== EXERCISE DESCRIPTION ==
Return every line of the data exactly as it appears.

== STORED DATA ==
* * * *

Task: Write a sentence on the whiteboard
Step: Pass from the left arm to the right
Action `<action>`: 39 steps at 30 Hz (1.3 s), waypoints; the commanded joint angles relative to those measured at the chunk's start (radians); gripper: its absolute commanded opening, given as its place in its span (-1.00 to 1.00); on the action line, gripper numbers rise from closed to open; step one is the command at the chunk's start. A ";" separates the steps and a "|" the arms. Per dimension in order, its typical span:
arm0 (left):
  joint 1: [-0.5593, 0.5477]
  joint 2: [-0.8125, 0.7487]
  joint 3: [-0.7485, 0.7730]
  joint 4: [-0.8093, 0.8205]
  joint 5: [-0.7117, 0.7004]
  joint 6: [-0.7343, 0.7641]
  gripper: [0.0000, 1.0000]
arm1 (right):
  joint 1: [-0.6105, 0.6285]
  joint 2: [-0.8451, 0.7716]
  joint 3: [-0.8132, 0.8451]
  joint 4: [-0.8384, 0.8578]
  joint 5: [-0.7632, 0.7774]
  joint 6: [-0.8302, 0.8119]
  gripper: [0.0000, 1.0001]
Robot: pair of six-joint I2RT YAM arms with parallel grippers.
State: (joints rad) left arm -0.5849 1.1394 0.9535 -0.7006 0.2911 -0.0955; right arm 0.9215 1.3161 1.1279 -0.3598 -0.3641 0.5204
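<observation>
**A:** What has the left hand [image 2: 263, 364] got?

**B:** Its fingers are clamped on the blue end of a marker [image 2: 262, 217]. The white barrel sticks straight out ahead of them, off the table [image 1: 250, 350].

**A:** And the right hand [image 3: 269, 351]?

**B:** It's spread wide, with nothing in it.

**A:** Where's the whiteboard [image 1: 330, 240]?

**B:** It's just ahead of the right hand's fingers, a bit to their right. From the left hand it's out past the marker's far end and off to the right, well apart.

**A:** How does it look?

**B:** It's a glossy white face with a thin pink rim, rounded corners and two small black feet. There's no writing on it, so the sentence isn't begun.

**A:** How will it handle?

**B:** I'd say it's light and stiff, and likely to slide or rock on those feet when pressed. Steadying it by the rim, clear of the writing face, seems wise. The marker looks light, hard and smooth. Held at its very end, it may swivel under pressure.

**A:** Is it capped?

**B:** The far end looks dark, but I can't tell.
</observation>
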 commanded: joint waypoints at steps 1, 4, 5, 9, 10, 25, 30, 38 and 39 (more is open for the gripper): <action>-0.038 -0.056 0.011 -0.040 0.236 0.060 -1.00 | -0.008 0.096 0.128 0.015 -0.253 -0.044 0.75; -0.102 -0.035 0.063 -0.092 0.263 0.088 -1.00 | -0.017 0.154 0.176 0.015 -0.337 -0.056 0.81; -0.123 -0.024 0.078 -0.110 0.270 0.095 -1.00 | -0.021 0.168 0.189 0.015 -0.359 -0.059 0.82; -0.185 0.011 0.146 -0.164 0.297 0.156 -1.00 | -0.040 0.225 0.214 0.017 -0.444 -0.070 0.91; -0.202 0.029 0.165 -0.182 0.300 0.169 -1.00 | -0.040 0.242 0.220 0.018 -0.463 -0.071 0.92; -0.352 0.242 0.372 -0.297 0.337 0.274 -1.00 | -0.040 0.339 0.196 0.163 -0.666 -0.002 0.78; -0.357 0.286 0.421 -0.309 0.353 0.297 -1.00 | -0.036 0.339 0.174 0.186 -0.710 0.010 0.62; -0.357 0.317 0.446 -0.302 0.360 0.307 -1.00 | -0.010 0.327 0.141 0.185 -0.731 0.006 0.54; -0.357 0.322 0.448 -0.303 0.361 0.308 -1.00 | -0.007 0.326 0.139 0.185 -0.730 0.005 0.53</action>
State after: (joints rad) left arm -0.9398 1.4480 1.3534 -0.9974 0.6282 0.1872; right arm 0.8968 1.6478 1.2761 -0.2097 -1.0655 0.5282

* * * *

== WRITTEN SOLUTION ==
Task: Write a sentence on the whiteboard
Step: Pass from the left arm to the right
Action `<action>`: 39 steps at 30 Hz (1.3 s), waypoints; the commanded joint angles relative to those measured at the chunk's start (radians); gripper: its absolute commanded opening, given as its place in its span (-1.00 to 1.00); on the action line, gripper numbers rise from closed to open; step one is the command at the chunk's start. A ";" separates the steps and a "|" the arms. Per dimension in order, its typical span:
arm0 (left):
  joint 1: [-0.5593, 0.5477]
  joint 2: [-0.8125, 0.7487]
  joint 3: [-0.7485, 0.7730]
  joint 4: [-0.8093, 0.8205]
  joint 5: [-0.7117, 0.7004]
  joint 6: [-0.7343, 0.7641]
  gripper: [0.0000, 1.0000]
arm1 (right):
  joint 1: [-0.6105, 0.6285]
  joint 2: [-0.8451, 0.7716]
  joint 3: [-0.8132, 0.8451]
  joint 4: [-0.8384, 0.8578]
  joint 5: [-0.7632, 0.7774]
  joint 6: [-0.8302, 0.8119]
  gripper: [0.0000, 1.0001]
Robot: pair of six-joint I2RT YAM arms with parallel grippers.
State: (joints rad) left arm -0.5849 1.1394 0.9535 -0.7006 0.2911 -0.0955; right arm 0.9215 1.3161 1.1279 -0.3598 -0.3641 0.5204
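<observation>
**A:** What has the left hand [image 2: 263, 364] got?

**B:** Its fingers are clamped on the blue end of a marker [image 2: 262, 217]. The white barrel sticks straight out ahead of them, off the table [image 1: 250, 350].

**A:** And the right hand [image 3: 269, 351]?

**B:** It's spread wide, with nothing in it.

**A:** Where's the whiteboard [image 1: 330, 240]?

**B:** It's just ahead of the right hand's fingers, a bit to their right. From the left hand it's out past the marker's far end and off to the right, well apart.

**A:** How does it look?

**B:** It's a glossy white face with a thin pink rim, rounded corners and two small black feet. There's no writing on it, so the sentence isn't begun.

**A:** How will it handle?

**B:** I'd say it's light and stiff, and likely to slide or rock on those feet when pressed. Steadying it by the rim, clear of the writing face, seems wise. The marker looks light, hard and smooth. Held at its very end, it may swivel under pressure.

**A:** Is it capped?

**B:** The far end looks dark, but I can't tell.
</observation>
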 commanded: joint waypoints at steps 1, 4, 5, 9, 10, 25, 30, 38 and 39 (more is open for the gripper): <action>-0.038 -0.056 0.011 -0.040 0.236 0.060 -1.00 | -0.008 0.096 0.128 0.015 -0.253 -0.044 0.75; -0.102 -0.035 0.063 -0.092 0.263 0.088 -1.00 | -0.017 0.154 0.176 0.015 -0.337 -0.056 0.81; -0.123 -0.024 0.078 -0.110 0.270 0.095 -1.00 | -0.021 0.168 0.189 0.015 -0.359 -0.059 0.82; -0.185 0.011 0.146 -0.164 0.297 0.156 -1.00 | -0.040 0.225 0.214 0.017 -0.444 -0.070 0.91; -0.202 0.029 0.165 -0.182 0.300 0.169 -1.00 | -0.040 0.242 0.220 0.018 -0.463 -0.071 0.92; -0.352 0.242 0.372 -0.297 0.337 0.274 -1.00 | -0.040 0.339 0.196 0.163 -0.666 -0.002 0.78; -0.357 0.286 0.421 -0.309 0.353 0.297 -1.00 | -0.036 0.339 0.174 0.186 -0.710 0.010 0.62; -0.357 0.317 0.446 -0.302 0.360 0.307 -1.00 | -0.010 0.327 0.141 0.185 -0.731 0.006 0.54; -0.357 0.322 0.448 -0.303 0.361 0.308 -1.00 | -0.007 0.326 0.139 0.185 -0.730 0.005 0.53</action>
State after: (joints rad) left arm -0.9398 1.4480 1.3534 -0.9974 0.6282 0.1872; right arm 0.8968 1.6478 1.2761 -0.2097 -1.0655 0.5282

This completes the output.